12  Bandwidth selection for the local polynomial estimator via crossvalidation

Here we will consider bandwidth selection via crossvalidation for the local polynomial estimator, of which the Nadaraya-Watson estimator is a special case.

This approach chooses the bandwidth \(h\) which minimizes the crossvalidation estimate of the mean squared error of prediction. For \(h > 0\) and some polynomial order \(k \geq 0\), set \[ \operatorname{CV}(h) = \frac{1}{n}\sum_{i=1}^n[Y_i - \hat m_{n,h,-i}^{\operatorname{LP}(k)}(x_i)]^2, \] where, for each \(i=1,\dots,n\), we define \(\hat m_{n,h,-i}^{\operatorname{LP}(k)}(x_i)\) as the local polynomial estimator computed after removing the pair \((x_i,Y_i)\) from the data and then evaluated at \(x_i\).

Lemma 12.1 (Crossvalidation for local polynomial estimators) Given weights \(W_{ni}(x)\), \(i=1,\dots,n\), such that the local polynomial estimator is given by \(\hat m_{n,h}^{\operatorname{LP}(k)} = \sum_{i=1}^n W_{ni}(x)Y_i\) for all \(x\), we have \[ \frac{1}{n}\sum_{i=1}^n[Y_i - \hat m_{n,h,-i}^{\operatorname{LP}(k)}(x_i)]^2 = \frac{1}{n}\sum_{i=1}^n\Big[\frac{Y_i - \hat m_{n,h}^{\operatorname{LP}(k)}(x_i)}{1-W_{ni}(x_i)}\Big]^2. \]

The above result allows one to compute the crossvalidation criterion \(\operatorname{CV}(h)\) without actually removing the data pairs \((x_i,Y_i)\), \(i=1,\dots,n\), one by one. It is only necessary to obtain the values of the local polynomial estimator, computed on the complete data set, at each design point \(x_1,\dots,x_n\). Then one can make a simple calculation involving the weights \(W_{ni}(x)\). Crossvalidation is therefore not costly in terms of computation time.

It is fairly simple to prove Lemma 12.1 in the case of the Nadaraya-Watson estimator (\(k=0\)), and this is left as an exercise.

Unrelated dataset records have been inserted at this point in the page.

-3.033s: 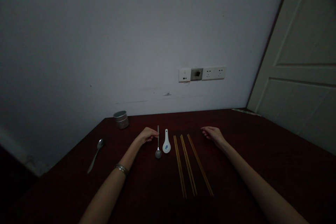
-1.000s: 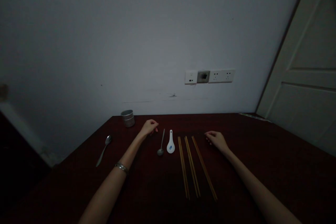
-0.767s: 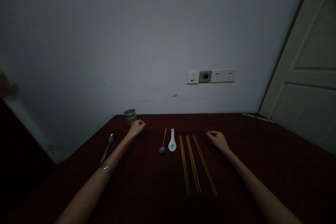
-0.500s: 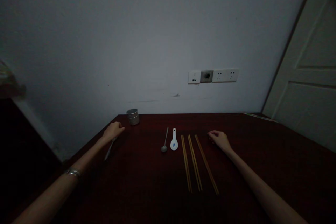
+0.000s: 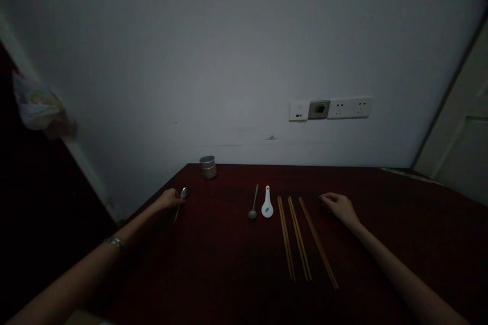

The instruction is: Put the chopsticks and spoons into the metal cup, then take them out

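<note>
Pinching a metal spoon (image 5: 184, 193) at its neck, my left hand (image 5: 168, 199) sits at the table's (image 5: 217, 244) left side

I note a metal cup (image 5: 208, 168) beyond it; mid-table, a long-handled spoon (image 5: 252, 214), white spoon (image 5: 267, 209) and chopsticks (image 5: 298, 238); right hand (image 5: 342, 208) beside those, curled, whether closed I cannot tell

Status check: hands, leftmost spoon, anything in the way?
Left hand at leftmost spoon, grip unclear. Right hand beside chopsticks, apart. Metal cup beyond spoon, not blocking.
</note>
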### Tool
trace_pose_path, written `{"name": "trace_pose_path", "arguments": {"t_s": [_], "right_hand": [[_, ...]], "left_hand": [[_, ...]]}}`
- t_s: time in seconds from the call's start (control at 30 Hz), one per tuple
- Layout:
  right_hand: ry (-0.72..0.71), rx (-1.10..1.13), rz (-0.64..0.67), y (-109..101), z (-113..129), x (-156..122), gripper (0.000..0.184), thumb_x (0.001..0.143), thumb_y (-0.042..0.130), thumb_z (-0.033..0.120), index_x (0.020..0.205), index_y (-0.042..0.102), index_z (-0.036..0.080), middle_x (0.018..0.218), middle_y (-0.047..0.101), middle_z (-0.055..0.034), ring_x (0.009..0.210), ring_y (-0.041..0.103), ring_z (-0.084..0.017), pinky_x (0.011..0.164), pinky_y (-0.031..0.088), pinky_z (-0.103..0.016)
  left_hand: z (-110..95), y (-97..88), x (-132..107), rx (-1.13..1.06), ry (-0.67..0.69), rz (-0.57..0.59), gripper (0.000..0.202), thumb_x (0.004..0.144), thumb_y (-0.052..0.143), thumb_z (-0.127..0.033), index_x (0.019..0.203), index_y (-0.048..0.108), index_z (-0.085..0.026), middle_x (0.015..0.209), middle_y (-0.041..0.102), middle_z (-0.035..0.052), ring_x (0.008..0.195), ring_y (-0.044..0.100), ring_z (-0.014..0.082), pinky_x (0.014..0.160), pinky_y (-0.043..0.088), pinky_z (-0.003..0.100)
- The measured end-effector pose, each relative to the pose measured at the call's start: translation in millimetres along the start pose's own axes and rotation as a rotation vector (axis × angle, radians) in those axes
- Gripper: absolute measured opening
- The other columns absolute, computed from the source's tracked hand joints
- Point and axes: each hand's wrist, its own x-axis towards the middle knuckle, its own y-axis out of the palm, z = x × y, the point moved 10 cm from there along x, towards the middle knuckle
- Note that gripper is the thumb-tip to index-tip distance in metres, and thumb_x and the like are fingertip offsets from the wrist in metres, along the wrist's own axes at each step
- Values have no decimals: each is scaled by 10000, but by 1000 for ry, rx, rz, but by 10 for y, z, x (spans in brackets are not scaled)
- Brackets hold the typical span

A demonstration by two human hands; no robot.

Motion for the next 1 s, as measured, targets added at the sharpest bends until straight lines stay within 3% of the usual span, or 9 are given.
{"name": "trace_pose_path", "arguments": {"t_s": [0.17,0.37,0.47,0.6,0.7,0.8,0.9,1.0], "right_hand": [[23,17,-4,1,-29,2,247,653,556,332,727,670,125,565,626,-39,453,538,-128,421,401,-206],[6,34,12,22,-38,13,288,659,540,347,759,669,110,573,622,-42,456,537,-127,419,400,-207],[4,40,14,33,-60,24,293,661,536,353,759,666,109,571,614,-38,456,532,-124,416,398,-207],[16,59,8,36,-78,42,276,654,551,348,747,663,113,563,606,-32,450,525,-117,409,400,-205],[61,159,3,36,-67,53,251,639,577,328,732,650,107,530,586,-24,419,504,-105,388,399,-202],[122,297,-7,42,25,58,226,623,607,302,727,632,103,509,562,-15,408,490,-96,353,388,-190],[116,383,7,75,319,64,216,620,627,290,734,632,106,518,560,-10,414,484,-85,338,375,-173],[64,428,69,152,789,52,222,624,638,299,740,640,109,542,571,-16,431,489,-82,338,374,-165]], "left_hand": [[-31,8,8,41,-21,-54,157,610,611,-299,589,589,-146,699,612,50,692,568,161,522,328,188],[-131,85,7,105,-56,56,143,638,542,-218,530,555,-125,605,572,55,600,547,149,483,300,206],[-234,5,14,93,-24,33,177,638,530,-216,486,540,-128,527,526,33,559,520,140,474,283,211],[-479,-233,36,73,66,-32,151,613,530,-204,483,556,-132,470,484,4,517,481,129,467,259,213],[-867,-444,-23,23,181,-17,109,596,535,-194,518,584,-134,483,505,-5,519,479,123,478,268,206],[-1462,-730,-209,3,367,-64,120,632,513,-192,588,606,-130,531,543,0,538,494,117,493,289,199],[-2144,-979,-518,13,627,-194,155,699,500,-231,693,618,-130,583,578,9,539,502,103,496,312,193],[-2762,-1104,-939,44,940,-411,201,784,451,-251,845,605,-138,661,617,24,556,526,89,514,356,187]]}}
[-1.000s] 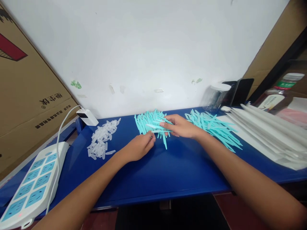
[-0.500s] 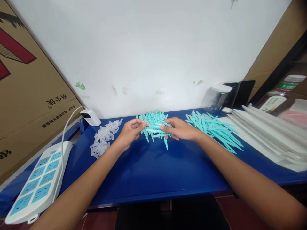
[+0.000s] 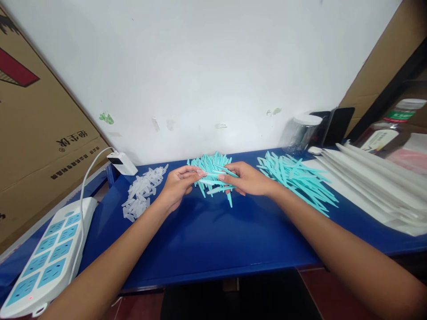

For \(k > 1\), the result is not as easy to establish; it is claimed on page 69 of Wasserman (2006).

Figure 12.1 exhibits bandwidth selection via crossvalidation for the Nadaraya-Watson estimator.

Code
# NW estimator
mNW <- function(x,data,K,h){
  
  Wx <- K((data$X - x)/h) / sum(K((data$X - x)/h))
  mNWx <- sum(Wx*data$Y)
  return(mNWx)

}

# choose h for NW estimator via crossvalidation
mNWcv <- function(data,K,nh = 100){
  
  # choose a sequence of candidate bandwidths
  dx <- diff(sort(data$X))
  hmin <- min(dx)
  hmax <- 2*max(dx)
  hh <- seq(hmin,hmax,length=nh)
  
  # compute CV criterion for each bandwidth
  CV <- numeric(nh)
  for(j in 1:nh){
    
    WW <- K( outer(data$X,data$X,FUN="-")/hh[j])
    WW <- (1/apply(WW,1,sum)) * WW
    mX <- WW %*% data$Y
    WX <- diag(WW)
    
    CV[j] <- mean(((data$Y - mX)/(1 - WX))^2)
    
  }
  
  # select bandwidth minimizing the CV criterion
  hcv <- hh[which.min(CV)]
  
  output <- list(CV = CV,
                 hh = hh,
                 hcv = hcv)
  
  return(output)

}


# true function m
m <- function(x) 5*x*sin(2*pi*(1 + x)^2) - (5/2)*x

# generate data
n <- 200
X <- runif(n)
e <- rnorm(n)
Y <- m(X) + e
data <- list(X = X,Y = Y)

mNWcv_out <- mNWcv(data,K = dnorm)

x <- seq(0,1,length=200)
mNW <- sapply(x,FUN = "mNW", data = data, K = dnorm, h = mNWcv_out$hcv)

par(mfrow = c(1,2))

plot(mNWcv_out$CV ~ mNWcv_out$hh,
     xlab = "h",
     ylab = "CV(h)")
abline(v = mNWcv_out$hcv, lty = 3)

plot(Y~X, col = "gray",
     xlab = "x",
     ylab = "Estimated function")
lines(mNW ~ x, col = rgb(0.545,0,0,1))
Two panels, one with points making a curve and another showing a scatterplot with a curve overlaid.
Figure 12.1: Bandwidth selection for the Nadaraya-Watson estimator on a synthetic data set.